Implementation. Full OLS via Gaussian elimination on every update(), O(window) per bar.

Situation	Output
`t < window - 1` (buffer not full)	`[NaN, NaN]`
Buffer full, all values valid, OLS non-singular	`[stat, pvalue]`
Any `NaN` in the buffer	`[NaN, NaN]`
OLS singular (e.g. constant series)	`[NaN, NaN]`
After `reset()`	`[NaN, NaN]` until buffer refills

Stat below -3.5 ('c') or -4.0 ('ct'): strong evidence of stationarity. The series is likely mean-reverting in this window.
P-value below 0.05: reject H0 (unit root) at the 5% level.
Rolling use. A series that switches from high p-values to low p-values across time is transitioning from a trending/random-walk regime to a mean-reverting regime - a common signal in pairs trading and stat-arb.
Regression choice.
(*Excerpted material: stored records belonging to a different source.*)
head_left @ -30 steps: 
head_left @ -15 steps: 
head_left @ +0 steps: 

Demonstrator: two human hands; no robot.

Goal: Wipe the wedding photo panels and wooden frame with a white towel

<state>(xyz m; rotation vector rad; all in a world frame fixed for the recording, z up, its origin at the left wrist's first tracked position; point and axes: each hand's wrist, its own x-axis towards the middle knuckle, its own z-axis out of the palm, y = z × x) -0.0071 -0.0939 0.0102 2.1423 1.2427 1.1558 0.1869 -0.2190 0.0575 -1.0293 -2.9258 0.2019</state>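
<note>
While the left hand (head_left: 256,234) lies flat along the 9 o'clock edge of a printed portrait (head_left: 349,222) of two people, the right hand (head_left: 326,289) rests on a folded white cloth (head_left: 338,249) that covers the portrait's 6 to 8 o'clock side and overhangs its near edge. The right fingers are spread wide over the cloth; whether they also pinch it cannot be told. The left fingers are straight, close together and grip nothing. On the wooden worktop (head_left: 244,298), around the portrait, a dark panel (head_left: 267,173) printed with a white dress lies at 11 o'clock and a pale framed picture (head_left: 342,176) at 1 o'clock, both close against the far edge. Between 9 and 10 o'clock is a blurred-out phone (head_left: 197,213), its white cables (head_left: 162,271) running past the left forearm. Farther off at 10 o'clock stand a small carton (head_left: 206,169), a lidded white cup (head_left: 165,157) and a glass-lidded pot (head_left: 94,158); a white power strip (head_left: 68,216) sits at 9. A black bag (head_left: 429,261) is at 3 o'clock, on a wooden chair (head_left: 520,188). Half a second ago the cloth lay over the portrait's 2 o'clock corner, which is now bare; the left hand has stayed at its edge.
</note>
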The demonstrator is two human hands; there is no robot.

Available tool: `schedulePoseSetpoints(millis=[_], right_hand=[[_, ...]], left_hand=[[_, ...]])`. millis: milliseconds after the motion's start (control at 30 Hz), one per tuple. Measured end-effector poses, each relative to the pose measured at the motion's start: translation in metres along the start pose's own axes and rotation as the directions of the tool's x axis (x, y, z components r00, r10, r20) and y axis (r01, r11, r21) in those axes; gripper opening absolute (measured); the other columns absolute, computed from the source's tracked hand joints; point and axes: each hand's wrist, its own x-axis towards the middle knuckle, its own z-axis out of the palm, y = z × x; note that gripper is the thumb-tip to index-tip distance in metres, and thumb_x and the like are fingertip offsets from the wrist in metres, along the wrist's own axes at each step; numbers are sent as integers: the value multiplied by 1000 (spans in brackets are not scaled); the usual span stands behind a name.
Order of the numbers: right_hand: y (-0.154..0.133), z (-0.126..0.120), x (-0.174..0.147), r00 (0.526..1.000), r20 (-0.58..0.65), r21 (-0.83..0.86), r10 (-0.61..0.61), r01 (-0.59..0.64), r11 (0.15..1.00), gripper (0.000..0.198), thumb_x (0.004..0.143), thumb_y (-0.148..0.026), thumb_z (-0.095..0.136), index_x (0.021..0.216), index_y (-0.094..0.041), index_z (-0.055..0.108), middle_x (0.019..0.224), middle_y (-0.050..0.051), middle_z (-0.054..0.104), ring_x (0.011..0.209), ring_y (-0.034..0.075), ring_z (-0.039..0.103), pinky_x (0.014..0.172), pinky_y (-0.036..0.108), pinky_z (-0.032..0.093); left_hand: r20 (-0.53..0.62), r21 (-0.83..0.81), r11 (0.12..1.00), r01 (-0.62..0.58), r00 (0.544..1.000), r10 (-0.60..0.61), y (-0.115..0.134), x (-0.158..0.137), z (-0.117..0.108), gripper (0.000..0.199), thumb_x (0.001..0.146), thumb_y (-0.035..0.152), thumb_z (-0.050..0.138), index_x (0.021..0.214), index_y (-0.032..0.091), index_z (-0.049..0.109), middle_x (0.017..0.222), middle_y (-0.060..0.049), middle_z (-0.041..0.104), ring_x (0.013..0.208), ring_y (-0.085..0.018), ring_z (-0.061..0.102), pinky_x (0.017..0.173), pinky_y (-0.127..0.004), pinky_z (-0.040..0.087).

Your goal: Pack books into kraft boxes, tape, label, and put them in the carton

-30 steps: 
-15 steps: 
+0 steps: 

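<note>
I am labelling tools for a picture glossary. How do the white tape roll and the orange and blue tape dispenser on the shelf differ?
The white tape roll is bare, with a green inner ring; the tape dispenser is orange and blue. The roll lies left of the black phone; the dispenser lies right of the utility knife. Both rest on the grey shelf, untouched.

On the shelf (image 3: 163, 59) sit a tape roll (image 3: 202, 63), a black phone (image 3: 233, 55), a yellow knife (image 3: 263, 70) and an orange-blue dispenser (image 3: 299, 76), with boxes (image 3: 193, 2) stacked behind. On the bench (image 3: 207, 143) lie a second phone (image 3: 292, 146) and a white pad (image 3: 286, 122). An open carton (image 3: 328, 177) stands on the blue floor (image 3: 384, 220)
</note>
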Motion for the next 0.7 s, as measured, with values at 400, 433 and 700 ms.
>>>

Use 'c' when the series oscillates around a non-zero level. Use 'ct' when you expect a linear trend and want to test stationarity around that trend.
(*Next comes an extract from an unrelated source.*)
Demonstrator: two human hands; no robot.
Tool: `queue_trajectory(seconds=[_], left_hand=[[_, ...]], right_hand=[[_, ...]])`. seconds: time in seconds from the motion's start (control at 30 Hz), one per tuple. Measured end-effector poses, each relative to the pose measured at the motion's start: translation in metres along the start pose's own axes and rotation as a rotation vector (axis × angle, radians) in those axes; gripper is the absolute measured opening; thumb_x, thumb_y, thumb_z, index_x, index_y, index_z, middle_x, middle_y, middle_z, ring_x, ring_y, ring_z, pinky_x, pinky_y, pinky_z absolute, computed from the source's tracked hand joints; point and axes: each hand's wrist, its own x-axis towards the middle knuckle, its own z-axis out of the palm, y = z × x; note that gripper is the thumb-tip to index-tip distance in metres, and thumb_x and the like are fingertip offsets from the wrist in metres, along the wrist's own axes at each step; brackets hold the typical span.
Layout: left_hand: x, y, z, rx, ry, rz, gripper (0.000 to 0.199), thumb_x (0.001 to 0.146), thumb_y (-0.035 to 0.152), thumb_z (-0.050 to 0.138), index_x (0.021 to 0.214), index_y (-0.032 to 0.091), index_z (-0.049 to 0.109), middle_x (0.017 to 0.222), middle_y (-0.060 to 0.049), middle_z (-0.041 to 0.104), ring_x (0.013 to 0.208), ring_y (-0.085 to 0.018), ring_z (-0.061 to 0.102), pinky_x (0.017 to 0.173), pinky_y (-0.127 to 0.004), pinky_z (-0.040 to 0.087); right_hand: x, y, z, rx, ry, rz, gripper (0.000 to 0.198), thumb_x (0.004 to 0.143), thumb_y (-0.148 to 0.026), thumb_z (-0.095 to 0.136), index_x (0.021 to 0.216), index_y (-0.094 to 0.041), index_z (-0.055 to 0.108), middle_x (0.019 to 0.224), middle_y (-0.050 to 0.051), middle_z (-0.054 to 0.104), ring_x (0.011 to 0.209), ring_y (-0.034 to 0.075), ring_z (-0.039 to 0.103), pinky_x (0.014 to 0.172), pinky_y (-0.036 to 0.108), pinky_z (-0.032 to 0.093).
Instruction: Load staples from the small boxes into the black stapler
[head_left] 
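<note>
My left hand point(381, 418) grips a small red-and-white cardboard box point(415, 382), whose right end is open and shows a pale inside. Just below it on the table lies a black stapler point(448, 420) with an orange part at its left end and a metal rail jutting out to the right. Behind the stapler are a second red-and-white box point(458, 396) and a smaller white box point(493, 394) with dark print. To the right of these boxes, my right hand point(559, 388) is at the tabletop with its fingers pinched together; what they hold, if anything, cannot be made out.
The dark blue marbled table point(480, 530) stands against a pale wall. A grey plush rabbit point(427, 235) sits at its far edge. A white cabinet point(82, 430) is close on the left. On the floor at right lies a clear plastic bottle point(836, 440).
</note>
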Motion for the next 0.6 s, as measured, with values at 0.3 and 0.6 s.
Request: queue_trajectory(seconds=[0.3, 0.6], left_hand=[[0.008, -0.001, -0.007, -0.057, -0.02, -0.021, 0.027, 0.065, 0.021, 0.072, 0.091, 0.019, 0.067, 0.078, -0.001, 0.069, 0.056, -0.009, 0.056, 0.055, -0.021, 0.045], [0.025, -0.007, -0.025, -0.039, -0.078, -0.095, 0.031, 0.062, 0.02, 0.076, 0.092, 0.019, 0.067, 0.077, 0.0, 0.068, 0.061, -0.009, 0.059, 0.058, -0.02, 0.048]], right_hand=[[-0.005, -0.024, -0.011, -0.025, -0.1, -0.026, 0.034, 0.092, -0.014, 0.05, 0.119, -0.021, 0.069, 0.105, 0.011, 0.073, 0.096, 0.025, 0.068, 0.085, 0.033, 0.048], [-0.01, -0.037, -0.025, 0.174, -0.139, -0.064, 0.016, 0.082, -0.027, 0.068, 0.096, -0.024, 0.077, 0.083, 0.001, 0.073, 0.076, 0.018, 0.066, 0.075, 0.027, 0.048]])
from statsmodels.tsa.stattools import adfuller
from oryon.features import Adf

# Reference: adfuller(x, regression='c', maxlag=0, autolag=None)[0] = -5.656
x = [0.0, 0.5087, -0.1558, 0.2507, 0.8633, 0.3085, 0.5017, 0.4578,
     -0.2826, 0.1437, 0.4694, -0.0066, 0.2960, 0.6133, -0.1088,
     0.3521, 0.3786, 0.1477, 0.5707, 0.1324]

adf = Adf(inputs=["close"], window=20, outputs=["adf_stat", "adf_pval"],
          lags=0, regression="c")

for v in x[:-1]:
    adf.update([v])  # returns [NaN, NaN] during warm-up

stat, pval = adf.update([x[-1]])
print(f"stat={stat:.4f}, pval={pval:.2e}")
# stat=-5.6565, pval=1.04e-06  → strong evidence of stationarity

Additional test series. The current Rust test suite validates adf_stat against statsmodels on a single 20-bar reference series. Adding 2-3 more series (random walk, strong mean-reversion, high-volatility) would increase confidence across the full range of the statistic.
Finite-sample p-values. P-values currently use the asymptotic MacKinnon distribution (N=1 in mackinnonp). A finite-sample correction (separate lookup tables for N=30, 50, 100, 250) would improve accuracy for short windows. This requires Monte Carlo simulation or MacKinnon (1994) coefficient tables not available through statsmodels.
Performance: incremental XtX update. Each update() currently rebuilds the full OLS system from scratch - O(window * p^2) per bar, where p = 3 + lags is the number of regressors. At window=200 with lags=0 this costs ~3µs, and grows further with larger windows or more lags. The bottleneck is avoidable: the Adf struct could maintain XtX and Xty as running state, updating them incrementally in O(p^2) per bar by adding the new row and subtracting the evicted row. This would reduce per-bar cost to sub-1µs regardless of window size.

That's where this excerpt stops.